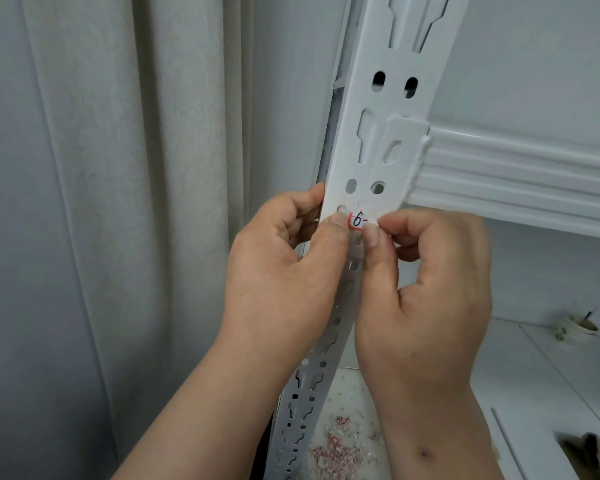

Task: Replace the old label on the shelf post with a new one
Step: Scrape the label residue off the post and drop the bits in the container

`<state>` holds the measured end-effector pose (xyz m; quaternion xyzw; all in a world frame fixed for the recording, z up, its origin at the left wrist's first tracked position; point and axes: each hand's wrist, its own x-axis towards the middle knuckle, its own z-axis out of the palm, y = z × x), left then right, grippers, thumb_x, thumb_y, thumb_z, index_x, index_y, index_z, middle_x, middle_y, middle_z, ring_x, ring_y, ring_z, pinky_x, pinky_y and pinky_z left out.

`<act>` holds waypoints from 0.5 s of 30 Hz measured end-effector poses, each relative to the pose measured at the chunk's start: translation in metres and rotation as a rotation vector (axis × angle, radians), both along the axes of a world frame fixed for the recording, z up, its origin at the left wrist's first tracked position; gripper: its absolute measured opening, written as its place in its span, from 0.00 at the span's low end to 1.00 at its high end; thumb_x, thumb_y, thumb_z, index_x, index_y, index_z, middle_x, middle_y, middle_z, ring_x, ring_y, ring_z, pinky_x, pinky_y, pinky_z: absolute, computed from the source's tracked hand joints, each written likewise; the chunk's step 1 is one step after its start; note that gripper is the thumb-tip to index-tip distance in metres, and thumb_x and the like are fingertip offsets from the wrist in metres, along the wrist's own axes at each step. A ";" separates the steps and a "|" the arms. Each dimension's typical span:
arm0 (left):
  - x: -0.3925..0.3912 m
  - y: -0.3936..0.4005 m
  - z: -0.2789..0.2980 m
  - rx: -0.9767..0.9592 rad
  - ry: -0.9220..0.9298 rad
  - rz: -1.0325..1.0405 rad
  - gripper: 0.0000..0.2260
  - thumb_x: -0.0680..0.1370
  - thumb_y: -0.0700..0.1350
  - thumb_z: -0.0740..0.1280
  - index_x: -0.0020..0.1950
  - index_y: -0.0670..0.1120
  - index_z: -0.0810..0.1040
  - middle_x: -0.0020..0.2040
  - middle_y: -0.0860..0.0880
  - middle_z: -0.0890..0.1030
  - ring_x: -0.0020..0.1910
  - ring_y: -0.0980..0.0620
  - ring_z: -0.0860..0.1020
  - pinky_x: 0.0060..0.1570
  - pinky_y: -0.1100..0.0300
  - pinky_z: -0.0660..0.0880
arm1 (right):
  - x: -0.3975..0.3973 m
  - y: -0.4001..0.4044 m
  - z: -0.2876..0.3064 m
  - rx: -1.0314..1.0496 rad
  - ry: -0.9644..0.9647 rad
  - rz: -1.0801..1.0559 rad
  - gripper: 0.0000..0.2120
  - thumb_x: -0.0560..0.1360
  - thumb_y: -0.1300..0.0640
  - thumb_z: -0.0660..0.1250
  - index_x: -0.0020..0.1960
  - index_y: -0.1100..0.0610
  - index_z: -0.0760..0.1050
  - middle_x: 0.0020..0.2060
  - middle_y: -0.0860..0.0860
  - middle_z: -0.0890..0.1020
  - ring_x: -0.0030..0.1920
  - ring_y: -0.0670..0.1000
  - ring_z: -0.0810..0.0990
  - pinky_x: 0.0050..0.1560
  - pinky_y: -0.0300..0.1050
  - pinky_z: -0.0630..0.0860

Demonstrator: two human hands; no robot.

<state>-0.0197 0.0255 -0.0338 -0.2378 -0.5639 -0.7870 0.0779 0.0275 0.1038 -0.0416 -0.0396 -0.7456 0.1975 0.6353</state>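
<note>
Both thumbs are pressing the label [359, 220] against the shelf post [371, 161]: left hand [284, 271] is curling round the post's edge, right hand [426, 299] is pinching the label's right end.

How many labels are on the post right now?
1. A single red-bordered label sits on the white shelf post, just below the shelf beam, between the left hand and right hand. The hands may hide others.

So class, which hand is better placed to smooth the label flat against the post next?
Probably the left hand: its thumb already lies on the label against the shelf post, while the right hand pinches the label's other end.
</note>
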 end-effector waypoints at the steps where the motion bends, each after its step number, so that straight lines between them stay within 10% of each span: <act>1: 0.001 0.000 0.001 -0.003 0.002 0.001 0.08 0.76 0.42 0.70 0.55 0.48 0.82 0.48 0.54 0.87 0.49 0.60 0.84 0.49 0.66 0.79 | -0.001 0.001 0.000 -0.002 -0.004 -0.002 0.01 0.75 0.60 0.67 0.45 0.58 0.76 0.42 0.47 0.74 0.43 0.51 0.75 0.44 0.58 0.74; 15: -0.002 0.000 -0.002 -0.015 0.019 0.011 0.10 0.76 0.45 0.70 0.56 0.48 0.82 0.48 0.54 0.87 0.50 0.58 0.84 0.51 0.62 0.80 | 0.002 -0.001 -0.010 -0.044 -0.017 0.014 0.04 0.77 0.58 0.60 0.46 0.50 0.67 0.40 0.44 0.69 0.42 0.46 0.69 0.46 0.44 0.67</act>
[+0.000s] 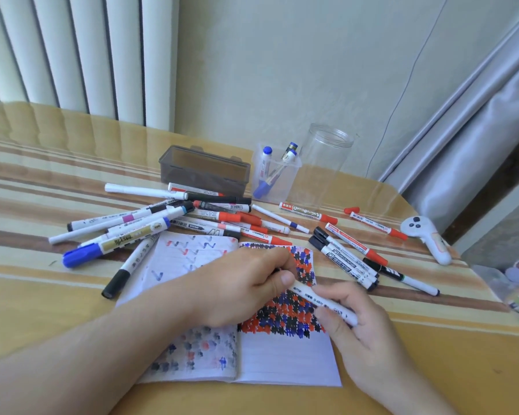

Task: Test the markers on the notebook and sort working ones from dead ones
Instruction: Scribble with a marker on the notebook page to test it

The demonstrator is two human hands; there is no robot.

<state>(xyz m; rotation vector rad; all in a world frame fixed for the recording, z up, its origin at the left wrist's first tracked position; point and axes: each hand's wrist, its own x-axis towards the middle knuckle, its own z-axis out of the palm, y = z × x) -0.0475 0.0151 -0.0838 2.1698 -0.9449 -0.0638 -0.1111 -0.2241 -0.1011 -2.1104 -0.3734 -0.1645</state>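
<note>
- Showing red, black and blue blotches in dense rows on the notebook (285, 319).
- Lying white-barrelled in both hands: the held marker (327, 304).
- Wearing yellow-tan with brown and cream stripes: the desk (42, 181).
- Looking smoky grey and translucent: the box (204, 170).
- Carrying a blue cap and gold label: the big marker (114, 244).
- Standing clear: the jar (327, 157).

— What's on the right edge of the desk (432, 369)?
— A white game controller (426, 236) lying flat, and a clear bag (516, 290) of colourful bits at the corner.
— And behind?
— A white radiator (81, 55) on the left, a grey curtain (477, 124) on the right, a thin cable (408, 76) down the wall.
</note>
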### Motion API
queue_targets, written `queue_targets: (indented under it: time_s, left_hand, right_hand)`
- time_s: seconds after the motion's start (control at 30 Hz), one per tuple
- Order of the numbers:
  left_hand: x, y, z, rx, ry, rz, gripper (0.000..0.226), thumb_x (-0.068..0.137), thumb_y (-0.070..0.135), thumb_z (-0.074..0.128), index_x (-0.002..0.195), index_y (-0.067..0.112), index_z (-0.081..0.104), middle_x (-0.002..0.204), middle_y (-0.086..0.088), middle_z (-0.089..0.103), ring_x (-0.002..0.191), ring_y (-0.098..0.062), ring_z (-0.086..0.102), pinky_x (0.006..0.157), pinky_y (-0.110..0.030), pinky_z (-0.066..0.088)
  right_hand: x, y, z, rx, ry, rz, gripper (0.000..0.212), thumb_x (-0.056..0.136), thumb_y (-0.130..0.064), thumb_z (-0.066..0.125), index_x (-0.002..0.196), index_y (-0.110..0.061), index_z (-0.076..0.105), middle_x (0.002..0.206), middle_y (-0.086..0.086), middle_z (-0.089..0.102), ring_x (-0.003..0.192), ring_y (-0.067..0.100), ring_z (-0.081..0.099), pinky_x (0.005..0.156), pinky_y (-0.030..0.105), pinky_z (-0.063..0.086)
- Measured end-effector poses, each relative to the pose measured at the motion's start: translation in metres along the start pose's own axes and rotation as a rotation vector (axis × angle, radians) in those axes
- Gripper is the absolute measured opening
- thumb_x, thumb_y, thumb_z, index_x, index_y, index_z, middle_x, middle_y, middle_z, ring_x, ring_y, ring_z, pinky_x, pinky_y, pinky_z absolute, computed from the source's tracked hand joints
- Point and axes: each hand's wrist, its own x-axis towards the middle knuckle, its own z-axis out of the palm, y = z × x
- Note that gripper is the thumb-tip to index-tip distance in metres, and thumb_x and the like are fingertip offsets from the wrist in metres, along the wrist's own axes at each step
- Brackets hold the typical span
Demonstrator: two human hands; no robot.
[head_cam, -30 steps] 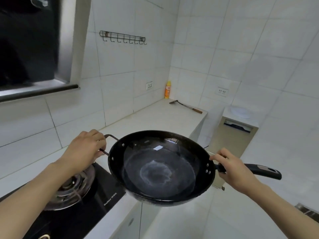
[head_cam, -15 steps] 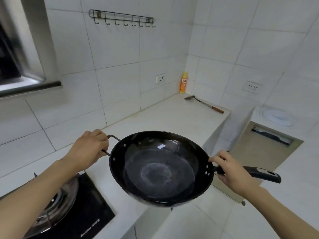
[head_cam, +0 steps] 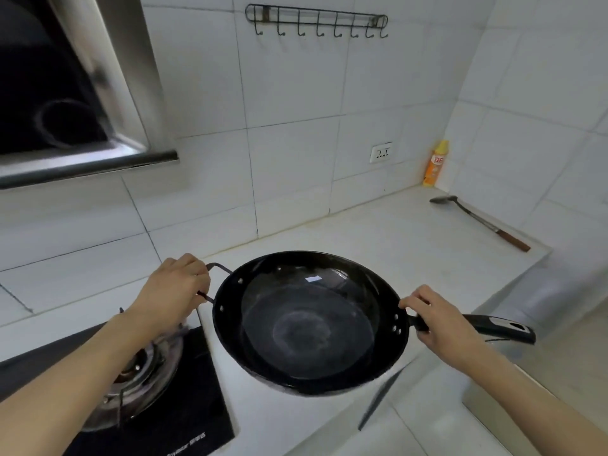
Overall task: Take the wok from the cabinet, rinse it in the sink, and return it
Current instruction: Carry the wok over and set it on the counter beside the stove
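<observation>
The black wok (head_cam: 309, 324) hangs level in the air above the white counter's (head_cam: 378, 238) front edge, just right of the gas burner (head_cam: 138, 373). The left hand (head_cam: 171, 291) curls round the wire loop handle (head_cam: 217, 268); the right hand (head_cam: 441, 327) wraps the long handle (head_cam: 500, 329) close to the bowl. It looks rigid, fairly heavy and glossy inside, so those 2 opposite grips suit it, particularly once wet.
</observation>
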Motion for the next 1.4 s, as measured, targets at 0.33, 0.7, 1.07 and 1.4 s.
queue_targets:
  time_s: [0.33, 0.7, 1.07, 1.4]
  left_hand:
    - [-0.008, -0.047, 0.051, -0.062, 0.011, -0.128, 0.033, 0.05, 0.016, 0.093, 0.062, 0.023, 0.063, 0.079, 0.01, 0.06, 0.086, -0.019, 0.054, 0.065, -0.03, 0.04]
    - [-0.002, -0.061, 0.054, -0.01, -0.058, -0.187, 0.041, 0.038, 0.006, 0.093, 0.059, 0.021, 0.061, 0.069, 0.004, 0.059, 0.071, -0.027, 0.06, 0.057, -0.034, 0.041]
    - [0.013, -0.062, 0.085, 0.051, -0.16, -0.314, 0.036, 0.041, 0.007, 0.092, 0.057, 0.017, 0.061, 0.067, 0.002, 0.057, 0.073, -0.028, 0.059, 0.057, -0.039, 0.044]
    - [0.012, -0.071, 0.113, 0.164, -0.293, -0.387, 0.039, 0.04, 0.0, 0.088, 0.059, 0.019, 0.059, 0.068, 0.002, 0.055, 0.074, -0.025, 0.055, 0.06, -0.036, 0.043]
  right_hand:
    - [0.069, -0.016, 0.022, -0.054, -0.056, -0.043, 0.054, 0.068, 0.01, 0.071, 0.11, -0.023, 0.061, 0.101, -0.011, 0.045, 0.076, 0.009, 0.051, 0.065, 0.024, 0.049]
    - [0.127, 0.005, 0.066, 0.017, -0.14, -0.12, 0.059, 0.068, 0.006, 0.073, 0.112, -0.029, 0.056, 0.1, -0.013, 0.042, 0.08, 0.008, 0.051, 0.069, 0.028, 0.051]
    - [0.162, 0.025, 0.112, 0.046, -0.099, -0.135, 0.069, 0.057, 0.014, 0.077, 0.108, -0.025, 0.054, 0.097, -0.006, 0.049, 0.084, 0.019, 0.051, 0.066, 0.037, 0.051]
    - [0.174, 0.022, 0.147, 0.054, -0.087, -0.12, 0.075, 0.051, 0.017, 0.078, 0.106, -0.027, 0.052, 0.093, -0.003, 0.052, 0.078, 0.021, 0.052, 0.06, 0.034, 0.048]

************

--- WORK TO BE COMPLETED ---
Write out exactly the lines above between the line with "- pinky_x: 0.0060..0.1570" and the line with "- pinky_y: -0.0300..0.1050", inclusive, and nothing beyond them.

--- WRITTEN RESPONSE ---
  - pinky_x: 0.0060..0.1570
  - pinky_y: -0.1100..0.0300
  - pinky_z: -0.0660..0.0880
arm1 (right):
  - x: -0.3975..0.3973 m
  - y: -0.4001..0.4044 m
  - z: -0.2876..0.3064 m
  - rx: -1.0314..1.0496 rad
  - ry: -0.9644..0.9647 rad
  - rz: -1.0801..1.0559 rad
  - gripper: 0.0000..0.2120
  - thumb_x: -0.0560..0.1360
  - thumb_y: -0.1300..0.0640
  - thumb_z: -0.0660..0.1250
  - index_x: -0.0020..0.1960
  - index_y: -0.1100..0.0610
  - index_z: -0.0760..0.1050
  - middle_x: 0.0020..0.2060
  - middle_y: -0.0860..0.0860
  - middle_z: -0.0890..0.1020
  - ring_x: -0.0030..0.1920
  - ring_y: -0.0670..0.1000
  - ring_z: -0.0810..0.0990
  - pinky_x: 0.0050..0.1560
  - pinky_y: -0.0300..0.1050

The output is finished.